Which action \(a_{t}\) is being executed by the agent for an observed \(s_{t}\) depends on how good the respective action is for the fulfillment of the agent's task of keeping the oscillation amplitude constant. This is assessed through the so-called Q value \(q\left( {s,a} \right)\), which is defined in Eq. (2):

$$q\left( {s_{t} ,a_{t} } \right) = r_{t} + \gamma *r_{t + 1} + \gamma^{2} r_{t + 2} \ldots$$

(2)

The aim of training the AI controller is to let the AI learn to estimate the \(q\left( {s,a} \right)\) of all actions \(a\) as precisely as possible under the given input state \(s_{t}\). Thus, after executing an \(a_{t}\), the agent receives a reward \(r_{t}\) as direct numerical feedback on how good this \(a_{t}\) is for controlling the AFM. The \(r_{t}\) for this is calculated from a previously defined reward function based on \(s_{t + 1}\) and potentially other parameters. As \(a_{t}\) not only has an influence on \(s_{t + 1}\) but also on future states, the rewards of future time steps also contribute to \(q\left( {s_{t} ,a_{t} } \right)\). However, as this influence decreases over time, future rewards become gradually weighted down by a discount factor \(\gamma\) of 0.7 here. Generally, Eq. (2) can be used for calculating \(q\left( {s_{t} ,a_{t} } \right)\) based on the observed rewards to let the AI learn the Q-values; however, in practice, this equation is difficult to apply due to the long sum of elements. However, as the AI is intended to choose the best possible \(a_{t}\), which should have the highest Q-value for a given \(s_{t} ,\) Eq. (2) can be reformulated to

$$q\left( {s_{t} ,a_{t} } \right) = r_{t} + \gamma *\mathop {\max }\limits_{{a_{t + 1} }} q\left( {s_{t + 1} ,a_{t + 1} } \right)$$

(3)

With this equation, knowledge of the \(r_{t}\) received for \(a_{t}\) and the subsequently reached state \(s_{t}\), together with an estimate of the maximum Q-value for this \(s_{t + 1}\), is sufficient to approximate \(q\left( {s_{t} ,a_{t} } \right)\). For training the AI, the estimate of the maximum Q-value for \(s_{t + 1}\) is provided by the AI itself, and the received \(r_{t}\). can be used to gradually improve the AI knowledge of the Q-values based on Eq. (3).

In deep Q-learning, an artificial neural network, namely, Deep-Q-Net (DQN), is used to learn the relationship between the states \(s\) and the Q-values of all possible \(a\). An (artificial) neural network consists of several layers of neurons where the outputs of the neurons of one layer are connected to the inputs of the neurons of the following layer by weights. In a single neuron, these weighted input values are summed up and added to a bias value. Afterward, a nonlinear activation function is applied to this sum. Initially, the weights and bias values of the DQN, which determine the Q-values calculated in the output layer of the network for a given \(s\) in the input layer, are initialized randomly. To learn the calculation of increasingly realistic Q-values with the DQN, the current state \(s_{t}\) is passed to the DQN and an (assumed) Q-value is calculated for each \(a\). One of these \(a\) (usually the one with the highest Q-value) is selected and passed to the piezo stage. The resulting \(r_{t}\) and \(s_{t + 1}\) are then used to calculate an updated Q-value via Eq. (3) and to adjust the weights and bias values of the DQN using backpropagation [20]. In this way, the DQN gradually improves its ability to estimate the "quality" of each \(a\) for a given \(s\) and thus its ability to control the AFM.

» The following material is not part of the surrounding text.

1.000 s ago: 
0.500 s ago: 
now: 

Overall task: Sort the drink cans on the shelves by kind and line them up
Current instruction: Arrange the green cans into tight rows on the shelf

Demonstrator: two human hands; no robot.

For the Double DQN (DDQN), which is used here for the realization of the AI controller, two structurally identical networks are applied instead of a single one [21]. In DDQN, the so-called action network is used to select the actions during training, while the so-called target network estimates the Q-values of the subsequent states. While the action network becomes frequently updated using the backpropagation algorithm, the target network becomes updated directly, but less frequently, by the action network. The use of two separate networks with different update timeframes has the advantage that a systematic overestimation of Q-values for some actions that are typical in DQN is avoided [22], improving the training results of the AI later.

3.2 Setup of the DDQN as an AFM Controller

To ensure good functionality of the AI controller, the neural network structure used for the DDQN has to be suitable for the control task. At the network input layer, the AI has to receive sufficient information on the control state of the AFM to be able to identify good actions, and at the output layer, suitable actions must be available to choose from. Moreover, the network requires sufficient neurons in the hidden layers between the input and output layers to be able to map the complex relationship between \(s\) and Q-values of the actions \(a\).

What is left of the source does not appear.